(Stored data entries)
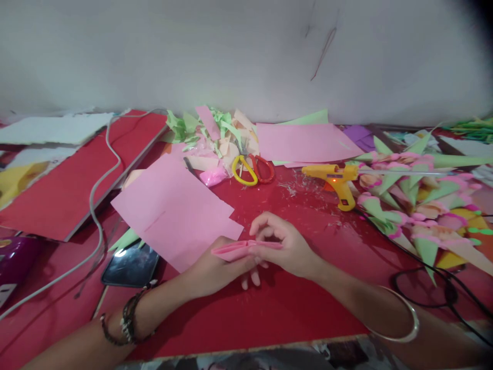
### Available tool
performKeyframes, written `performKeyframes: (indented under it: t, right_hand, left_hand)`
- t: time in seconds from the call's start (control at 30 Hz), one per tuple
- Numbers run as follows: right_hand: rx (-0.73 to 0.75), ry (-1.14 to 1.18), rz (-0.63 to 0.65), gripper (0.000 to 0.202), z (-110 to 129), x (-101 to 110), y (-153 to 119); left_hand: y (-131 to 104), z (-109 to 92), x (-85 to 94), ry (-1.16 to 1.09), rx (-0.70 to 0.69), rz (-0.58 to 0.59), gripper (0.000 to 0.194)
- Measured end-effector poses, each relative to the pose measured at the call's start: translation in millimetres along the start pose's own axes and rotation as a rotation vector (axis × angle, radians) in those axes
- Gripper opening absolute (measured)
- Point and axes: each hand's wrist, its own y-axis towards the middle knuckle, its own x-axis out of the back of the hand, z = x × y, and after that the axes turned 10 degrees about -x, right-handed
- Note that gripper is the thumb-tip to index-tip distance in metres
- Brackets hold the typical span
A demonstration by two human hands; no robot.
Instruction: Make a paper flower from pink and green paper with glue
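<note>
A folded piece of pink paper (231,250) is held between both hands, just above the red table near its front edge. My left hand (215,270) wraps round its left part, with the thumb along the near side. At its right end, my right hand (287,246) pinches the paper between thumb and curled fingers. Behind my left hand lies a large pink sheet (173,200) with a notched right edge. Yellow-handled scissors (245,171) and red-handled scissors (264,169) rest beyond the hands.
A yellow glue gun (341,182) with a lit red light lies right of centre, its black cable running to the right. Paper flowers (416,195) are heaped at the right. A phone (131,264) lies at the left, near a white cable (94,205). Paper scraps (219,128) sit by the wall.
</note>
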Motion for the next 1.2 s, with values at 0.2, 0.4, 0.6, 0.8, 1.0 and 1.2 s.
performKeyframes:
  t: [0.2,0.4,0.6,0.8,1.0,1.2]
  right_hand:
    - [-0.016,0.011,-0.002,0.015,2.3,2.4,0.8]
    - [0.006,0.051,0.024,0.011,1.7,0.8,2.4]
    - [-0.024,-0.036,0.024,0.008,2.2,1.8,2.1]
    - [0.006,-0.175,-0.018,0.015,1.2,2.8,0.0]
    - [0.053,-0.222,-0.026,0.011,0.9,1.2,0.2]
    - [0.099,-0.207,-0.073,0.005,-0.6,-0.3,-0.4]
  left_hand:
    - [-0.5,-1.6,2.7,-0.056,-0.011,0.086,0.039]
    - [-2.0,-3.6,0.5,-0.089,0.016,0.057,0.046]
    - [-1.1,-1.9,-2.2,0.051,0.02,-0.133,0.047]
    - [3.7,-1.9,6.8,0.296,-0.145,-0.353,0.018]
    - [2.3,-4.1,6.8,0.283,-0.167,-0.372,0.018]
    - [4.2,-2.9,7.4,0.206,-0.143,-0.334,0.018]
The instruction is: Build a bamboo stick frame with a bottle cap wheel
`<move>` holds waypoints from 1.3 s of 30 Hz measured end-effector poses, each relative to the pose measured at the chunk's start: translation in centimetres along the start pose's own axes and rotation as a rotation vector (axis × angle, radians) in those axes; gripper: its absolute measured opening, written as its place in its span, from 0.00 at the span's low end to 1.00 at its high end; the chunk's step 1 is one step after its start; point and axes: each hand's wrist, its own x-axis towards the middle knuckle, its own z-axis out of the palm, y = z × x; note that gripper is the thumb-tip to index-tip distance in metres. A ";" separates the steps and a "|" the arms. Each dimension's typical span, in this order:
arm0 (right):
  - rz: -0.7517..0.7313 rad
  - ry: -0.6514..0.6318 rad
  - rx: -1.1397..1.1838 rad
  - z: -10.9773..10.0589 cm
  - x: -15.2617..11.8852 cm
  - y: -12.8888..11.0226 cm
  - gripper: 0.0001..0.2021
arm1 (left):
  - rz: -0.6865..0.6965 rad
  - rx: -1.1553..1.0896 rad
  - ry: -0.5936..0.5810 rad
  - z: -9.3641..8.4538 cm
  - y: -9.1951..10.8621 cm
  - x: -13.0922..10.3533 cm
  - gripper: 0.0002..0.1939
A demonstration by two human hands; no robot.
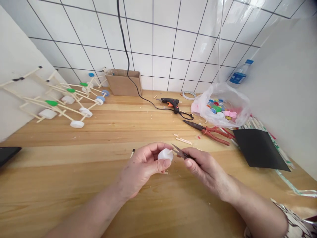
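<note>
Between the thumb and fingers of my left hand (pixel 151 162) is a white bottle cap (pixel 164 155), from which a short pale stick (pixel 170 151) pokes out on the right. My right hand (pixel 204 167) is closed on small dark scissors (pixel 180 152). Their blades are slightly parted and point left, close beside the stick's tip; whether they touch it I cannot tell. Part of a dark-tipped stick (pixel 132 153) lies on the wooden table (pixel 94 185) just left of my left hand.
Stick frames with cap wheels (pixel 76 124) stand at the left, near a cardboard box (pixel 123 84). Behind my hands lie a glue gun (pixel 172 102), red-handled pliers (pixel 210 132) and a tape roll (pixel 189 95). Rightward are a bag of caps (pixel 223 105), a black sheet (pixel 260 148) and a bottle (pixel 241 72).
</note>
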 end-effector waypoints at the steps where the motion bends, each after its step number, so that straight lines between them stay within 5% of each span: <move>1: -0.014 0.007 -0.009 0.1 0.0 0.0 0.20 | -0.005 -0.004 0.004 0.0 0.0 -0.1 0.14; 39: -0.184 0.101 -0.102 1.3 -0.1 0.8 0.18 | 0.060 0.051 -0.076 0.1 -0.7 0.2 0.12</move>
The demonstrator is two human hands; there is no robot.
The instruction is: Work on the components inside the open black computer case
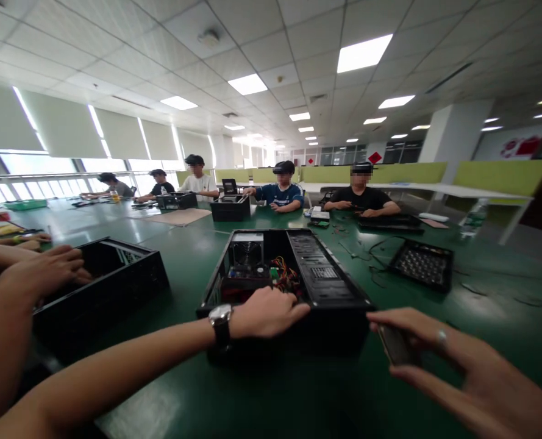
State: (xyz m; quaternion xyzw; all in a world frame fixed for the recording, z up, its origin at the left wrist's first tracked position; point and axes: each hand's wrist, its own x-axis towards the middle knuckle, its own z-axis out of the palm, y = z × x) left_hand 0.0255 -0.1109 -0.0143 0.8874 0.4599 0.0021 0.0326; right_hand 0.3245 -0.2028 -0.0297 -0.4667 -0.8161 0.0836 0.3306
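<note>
A black computer case (pixel 339 308) lies open in front of me, with a power supply (pixel 247 249) at its far left inside and a tangle of coloured cables (pixel 285 277) in the middle. My left hand (pixel 267 312), with a watch on its wrist, rests over the case's near rim. Its fingers curl inward and the thumb lies along the edge. Just off the near right corner, my right hand (pixel 453 360) pinches a small dark flat block (pixel 396 346) between thumb and fingers. The block's kind cannot be made out.
To the left, a co-worker's hands (pixel 46 271) reach into another black case (pixel 115 280). A black tray-like frame (pixel 424 265) with cables lies at the right, near a plastic bottle (pixel 474 218). Several people sit across the green table (pixel 183 317) with further cases.
</note>
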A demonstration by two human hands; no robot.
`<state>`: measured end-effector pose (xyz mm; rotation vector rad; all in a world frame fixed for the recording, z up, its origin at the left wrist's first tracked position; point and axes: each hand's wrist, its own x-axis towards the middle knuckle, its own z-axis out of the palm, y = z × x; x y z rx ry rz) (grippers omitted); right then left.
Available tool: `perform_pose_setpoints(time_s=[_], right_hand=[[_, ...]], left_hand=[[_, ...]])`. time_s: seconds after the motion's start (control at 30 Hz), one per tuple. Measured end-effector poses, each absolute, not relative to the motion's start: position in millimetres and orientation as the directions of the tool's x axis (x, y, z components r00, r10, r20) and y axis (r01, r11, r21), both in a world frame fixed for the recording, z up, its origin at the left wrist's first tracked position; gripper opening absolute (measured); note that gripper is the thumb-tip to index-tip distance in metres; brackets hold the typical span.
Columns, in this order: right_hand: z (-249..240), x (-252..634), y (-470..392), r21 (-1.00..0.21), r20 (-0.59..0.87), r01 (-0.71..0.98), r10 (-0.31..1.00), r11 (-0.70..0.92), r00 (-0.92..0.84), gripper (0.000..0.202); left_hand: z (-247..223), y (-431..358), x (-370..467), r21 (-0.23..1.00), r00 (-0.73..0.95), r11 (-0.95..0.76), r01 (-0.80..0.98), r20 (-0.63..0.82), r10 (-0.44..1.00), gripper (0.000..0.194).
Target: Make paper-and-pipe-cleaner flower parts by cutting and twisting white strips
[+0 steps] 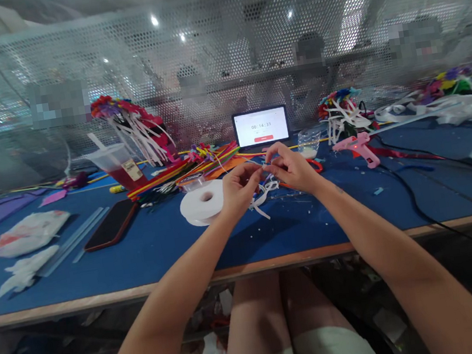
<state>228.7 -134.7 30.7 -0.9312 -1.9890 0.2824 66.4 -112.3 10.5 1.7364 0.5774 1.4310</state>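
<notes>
My left hand (243, 186) and my right hand (290, 169) meet over the middle of the blue table, fingertips pinched close together. Between them is something small that I cannot make out. A white ribbon roll (198, 206) lies beside my left hand, partly covered by it. Below the fingers, a loose curl of white ribbon (261, 207) rests on the table. Orange-handled scissors (316, 166) lie partly behind my right hand. To the right, a pink glue gun (361, 148) sits on the table.
Behind my hands stands a lit phone (261, 127) showing a timer. A red drink cup (123, 169), a dark phone (111, 224) and a plastic bag (30, 232) are at left. Black cables (413, 204) run down the right side. A perforated metal screen (207, 45) rises behind.
</notes>
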Motion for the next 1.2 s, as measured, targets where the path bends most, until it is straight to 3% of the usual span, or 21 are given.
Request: perform_pose_setpoints(time_s=[0.37, 1.2], right_hand=[[26.4, 225.9, -134.8, -0.274, 0.738, 0.669, 0.597, 0.691, -0.314, 0.018], [24.0, 223.0, -134.5, -0.210, 0.734, 0.769, 0.617, 0.604, -0.284, 0.025]], left_hand=[[8.9, -111.3, 70.2, 0.821, 0.250, -0.497, -0.281, 0.563, 0.788, 0.017], [8.7, -113.8, 73.4, 0.824, 0.236, -0.467, -0.320, 0.547, 0.803, 0.018]])
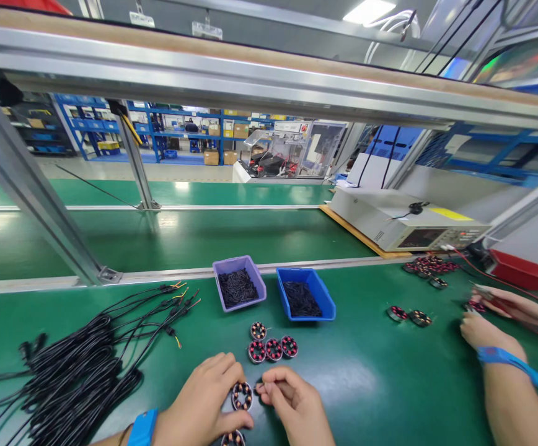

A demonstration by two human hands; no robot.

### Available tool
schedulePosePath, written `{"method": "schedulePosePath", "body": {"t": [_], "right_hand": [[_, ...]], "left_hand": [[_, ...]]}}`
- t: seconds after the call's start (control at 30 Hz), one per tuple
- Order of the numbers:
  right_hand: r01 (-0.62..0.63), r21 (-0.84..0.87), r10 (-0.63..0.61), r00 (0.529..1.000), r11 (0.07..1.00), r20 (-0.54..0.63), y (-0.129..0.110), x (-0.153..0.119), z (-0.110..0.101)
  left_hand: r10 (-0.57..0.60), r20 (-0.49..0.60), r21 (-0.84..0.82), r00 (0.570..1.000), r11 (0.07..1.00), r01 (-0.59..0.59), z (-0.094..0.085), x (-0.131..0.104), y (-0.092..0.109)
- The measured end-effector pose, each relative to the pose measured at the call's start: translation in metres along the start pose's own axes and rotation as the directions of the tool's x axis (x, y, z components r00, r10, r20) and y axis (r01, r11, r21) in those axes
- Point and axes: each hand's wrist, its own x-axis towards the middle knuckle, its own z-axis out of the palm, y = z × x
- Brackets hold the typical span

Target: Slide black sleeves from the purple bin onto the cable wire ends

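The copper-wound stator ring point(242, 406) is held between thumb and forefinger of the left hand point(206, 396); a loose grip might let it turn. At its three o'clock, the right hand point(294, 401) pinches a small dark piece point(259, 388), unidentifiable, which could slip. At one o'clock, four stators point(273, 350) risk being knocked; at nine, black cables point(83, 359) could snag the wristband point(143, 427).
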Motion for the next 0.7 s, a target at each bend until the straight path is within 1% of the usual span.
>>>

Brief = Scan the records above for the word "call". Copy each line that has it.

Output of the task =
- t: time in seconds from the call's start (control at 30 Hz), one per tuple
- Measured end-effector poses, each relative to the pose measured at the call's start: translation in millimetres along the start pose's own axes and rotation as a rotation vector (axis × angle, radians) in those axes
- t: seconds after the call's start (control at 30 Hz), one per tuple
- The measured end-effector pose, each relative to the pose measured at the call's start: translation in metres along the start pose's own axes and rotation as the directions of the tool's x axis (x, y, z components r00, r10, r20) and y axis (r01, r11, r21) in those axes

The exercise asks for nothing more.